**TASK REQUIREMENTS**
Every record is to be transcribed exactly as written.

**INPUT DATA**
□ □ □ □ □

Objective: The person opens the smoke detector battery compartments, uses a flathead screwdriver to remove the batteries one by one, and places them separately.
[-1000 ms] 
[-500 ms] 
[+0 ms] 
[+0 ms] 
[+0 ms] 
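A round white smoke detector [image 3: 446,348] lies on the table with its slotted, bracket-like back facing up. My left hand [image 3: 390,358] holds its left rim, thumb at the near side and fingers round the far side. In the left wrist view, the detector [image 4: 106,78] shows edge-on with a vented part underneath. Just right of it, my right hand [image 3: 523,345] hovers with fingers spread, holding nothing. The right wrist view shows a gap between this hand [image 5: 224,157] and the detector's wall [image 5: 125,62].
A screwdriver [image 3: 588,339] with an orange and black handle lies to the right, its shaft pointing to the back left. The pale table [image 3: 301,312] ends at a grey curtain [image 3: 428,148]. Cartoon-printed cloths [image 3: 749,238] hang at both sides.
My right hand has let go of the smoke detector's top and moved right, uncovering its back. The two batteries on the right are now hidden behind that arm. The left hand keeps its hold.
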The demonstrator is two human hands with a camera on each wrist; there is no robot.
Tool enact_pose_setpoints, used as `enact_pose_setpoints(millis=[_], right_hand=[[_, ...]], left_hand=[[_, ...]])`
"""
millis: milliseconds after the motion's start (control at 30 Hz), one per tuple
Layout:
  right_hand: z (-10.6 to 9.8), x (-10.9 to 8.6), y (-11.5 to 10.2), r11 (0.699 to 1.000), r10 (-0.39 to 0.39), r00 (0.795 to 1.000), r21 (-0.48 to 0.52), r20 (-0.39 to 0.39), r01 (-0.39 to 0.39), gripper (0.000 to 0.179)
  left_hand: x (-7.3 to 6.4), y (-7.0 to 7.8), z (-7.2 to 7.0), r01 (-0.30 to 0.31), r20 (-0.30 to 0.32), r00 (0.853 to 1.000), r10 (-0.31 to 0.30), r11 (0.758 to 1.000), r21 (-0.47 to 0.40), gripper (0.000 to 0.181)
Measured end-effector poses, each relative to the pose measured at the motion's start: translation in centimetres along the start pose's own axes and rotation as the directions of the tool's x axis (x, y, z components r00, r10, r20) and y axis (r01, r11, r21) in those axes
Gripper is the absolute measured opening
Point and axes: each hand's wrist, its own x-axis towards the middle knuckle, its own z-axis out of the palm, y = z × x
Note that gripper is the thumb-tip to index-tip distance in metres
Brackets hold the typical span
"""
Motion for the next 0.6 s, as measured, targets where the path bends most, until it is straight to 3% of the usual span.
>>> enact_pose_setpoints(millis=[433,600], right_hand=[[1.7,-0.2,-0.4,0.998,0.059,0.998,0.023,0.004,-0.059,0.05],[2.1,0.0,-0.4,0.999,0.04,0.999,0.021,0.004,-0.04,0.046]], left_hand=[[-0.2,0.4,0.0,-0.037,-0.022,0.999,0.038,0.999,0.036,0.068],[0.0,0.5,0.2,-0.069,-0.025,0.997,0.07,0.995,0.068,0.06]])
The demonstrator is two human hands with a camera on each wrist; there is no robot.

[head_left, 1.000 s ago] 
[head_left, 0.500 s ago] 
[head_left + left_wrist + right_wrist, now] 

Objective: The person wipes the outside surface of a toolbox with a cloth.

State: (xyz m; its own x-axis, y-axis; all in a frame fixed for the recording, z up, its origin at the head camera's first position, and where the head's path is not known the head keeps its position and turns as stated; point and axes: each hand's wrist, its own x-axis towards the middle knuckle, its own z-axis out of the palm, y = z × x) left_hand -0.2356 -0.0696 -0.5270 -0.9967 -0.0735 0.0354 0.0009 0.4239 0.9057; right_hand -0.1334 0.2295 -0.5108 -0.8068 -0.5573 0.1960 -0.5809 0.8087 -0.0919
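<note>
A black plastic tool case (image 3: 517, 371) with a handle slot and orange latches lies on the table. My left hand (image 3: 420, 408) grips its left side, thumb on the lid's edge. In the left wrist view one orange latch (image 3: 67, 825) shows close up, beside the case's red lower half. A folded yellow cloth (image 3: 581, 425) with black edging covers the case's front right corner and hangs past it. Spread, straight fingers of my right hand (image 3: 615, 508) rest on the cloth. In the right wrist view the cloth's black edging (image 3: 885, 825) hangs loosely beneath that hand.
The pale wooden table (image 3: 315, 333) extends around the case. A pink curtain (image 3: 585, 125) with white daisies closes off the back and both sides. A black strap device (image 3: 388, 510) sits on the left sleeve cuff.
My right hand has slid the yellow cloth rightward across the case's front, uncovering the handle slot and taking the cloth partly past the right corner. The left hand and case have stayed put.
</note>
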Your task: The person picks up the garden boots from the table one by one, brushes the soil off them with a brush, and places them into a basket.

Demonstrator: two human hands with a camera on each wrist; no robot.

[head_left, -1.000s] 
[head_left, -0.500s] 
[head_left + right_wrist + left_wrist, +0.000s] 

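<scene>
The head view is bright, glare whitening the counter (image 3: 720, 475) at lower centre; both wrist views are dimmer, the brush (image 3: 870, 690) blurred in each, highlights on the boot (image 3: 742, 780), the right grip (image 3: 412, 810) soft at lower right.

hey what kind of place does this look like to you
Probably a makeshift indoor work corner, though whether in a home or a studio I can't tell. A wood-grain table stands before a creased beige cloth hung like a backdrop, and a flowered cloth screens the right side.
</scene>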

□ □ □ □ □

**SOLUTION TO THIS TASK**
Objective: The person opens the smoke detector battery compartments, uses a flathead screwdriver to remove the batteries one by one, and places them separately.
[-1000 ms] 
[-500 ms] 
[+0 ms] 
[+0 ms] 
[+0 ms] 
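A round white smoke detector [image 3: 446,348] lies on the table with its slotted, bracket-like back facing up. My left hand [image 3: 390,358] holds its left rim, thumb at the near side and fingers round the far side. In the left wrist view, the detector [image 4: 106,78] shows edge-on with a vented part underneath. Just right of it, my right hand [image 3: 523,345] hovers with fingers spread, holding nothing. The right wrist view shows a gap between this hand [image 5: 224,157] and the detector's wall [image 5: 125,62].
A screwdriver [image 3: 588,339] with an orange and black handle lies to the right, its shaft pointing to the back left. The pale table [image 3: 301,312] ends at a grey curtain [image 3: 428,148]. Cartoon-printed cloths [image 3: 749,238] hang at both sides.
My right hand has let go of the smoke detector's top and moved right, uncovering its back. The two batteries on the right are now hidden behind that arm. The left hand keeps its hold.
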The demonstrator is two human hands with a camera on each wrist; there is no robot.
Tool enact_pose_setpoints, used as `enact_pose_setpoints(millis=[_], right_hand=[[_, ...]], left_hand=[[_, ...]])`
"""
millis: milliseconds after the motion's start (control at 30 Hz), one per tuple
Layout:
  right_hand: z (-10.6 to 9.8), x (-10.9 to 8.6), y (-11.5 to 10.2), r11 (0.699 to 1.000), r10 (-0.39 to 0.39), r00 (0.795 to 1.000), r21 (-0.48 to 0.52), r20 (-0.39 to 0.39), r01 (-0.39 to 0.39), gripper (0.000 to 0.179)
  left_hand: x (-7.3 to 6.4), y (-7.0 to 7.8), z (-7.2 to 7.0), r01 (-0.30 to 0.31), r20 (-0.30 to 0.32), r00 (0.853 to 1.000), r10 (-0.31 to 0.30), r11 (0.758 to 1.000), r21 (-0.47 to 0.40), gripper (0.000 to 0.181)
Measured end-effector poses, each relative to the pose measured at the motion's start: translation in centimetres along the start pose's own axes and rotation as the directions of the tool's x axis (x, y, z components r00, r10, r20) and y axis (r01, r11, r21) in those axes
Gripper is the absolute measured opening
Point and axes: each hand's wrist, its own x-axis towards the middle knuckle, its own z-axis out of the palm, y = z × x
Note that gripper is the thumb-tip to index-tip distance in metres
Brackets hold the typical span
"""
Motion for the next 0.6 s, as measured, targets where the path bends most, until it is straight to 3% of the usual span.
>>> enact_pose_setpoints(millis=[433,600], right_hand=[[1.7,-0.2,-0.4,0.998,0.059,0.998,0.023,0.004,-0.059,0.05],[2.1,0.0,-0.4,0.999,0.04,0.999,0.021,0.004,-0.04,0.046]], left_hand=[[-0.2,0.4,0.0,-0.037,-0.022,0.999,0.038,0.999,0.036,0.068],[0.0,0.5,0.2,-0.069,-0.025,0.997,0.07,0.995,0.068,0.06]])
The demonstrator is two human hands with a camera on each wrist; there is no robot.

[head_left, 1.000 s ago] 
[head_left, 0.500 s ago] 
[head_left + left_wrist + right_wrist, now] 

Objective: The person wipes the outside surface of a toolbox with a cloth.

State: (xyz m; its own x-axis, y-axis; all in a frame fixed for the recording, z up, its origin at the head camera's first position, and where the head's path is not known the head keeps its position and turns as stated; point and axes: each hand's wrist, its own x-axis towards the middle knuckle, its own z-axis out of the palm, y = z × x) left_hand -0.2356 -0.0696 -0.5270 -0.9967 -0.0735 0.0354 0.0009 0.4239 0.9057; right_hand -0.1334 0.2295 -0.5108 -0.8068 -0.5573 0.1960 -0.5809 0.8087 -0.0919
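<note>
A black plastic tool case (image 3: 517, 371) with a handle slot and orange latches lies on the table. My left hand (image 3: 420, 408) grips its left side, thumb on the lid's edge. In the left wrist view one orange latch (image 3: 67, 825) shows close up, beside the case's red lower half. A folded yellow cloth (image 3: 581, 425) with black edging covers the case's front right corner and hangs past it. Spread, straight fingers of my right hand (image 3: 615, 508) rest on the cloth. In the right wrist view the cloth's black edging (image 3: 885, 825) hangs loosely beneath that hand.
The pale wooden table (image 3: 315, 333) extends around the case. A pink curtain (image 3: 585, 125) with white daisies closes off the back and both sides. A black strap device (image 3: 388, 510) sits on the left sleeve cuff.
My right hand has slid the yellow cloth rightward across the case's front, uncovering the handle slot and taking the cloth partly past the right corner. The left hand and case have stayed put.
</note>
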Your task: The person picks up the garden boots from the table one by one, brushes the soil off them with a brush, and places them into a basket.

Demonstrator: two human hands with a camera on each wrist; no robot.

[head_left, -1.000s] 
[head_left, -0.500s] 
[head_left + right_wrist + left_wrist, +0.000s] 

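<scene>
The head view is bright, glare whitening the counter (image 3: 720, 475) at lower centre; both wrist views are dimmer, the brush (image 3: 870, 690) blurred in each, highlights on the boot (image 3: 742, 780), the right grip (image 3: 412, 810) soft at lower right.

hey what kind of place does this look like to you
Probably a makeshift indoor work corner, though whether in a home or a studio I can't tell. A wood-grain table stands before a creased beige cloth hung like a backdrop, and a flowered cloth screens the right side.
</scene>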

The exercise requires nothing further.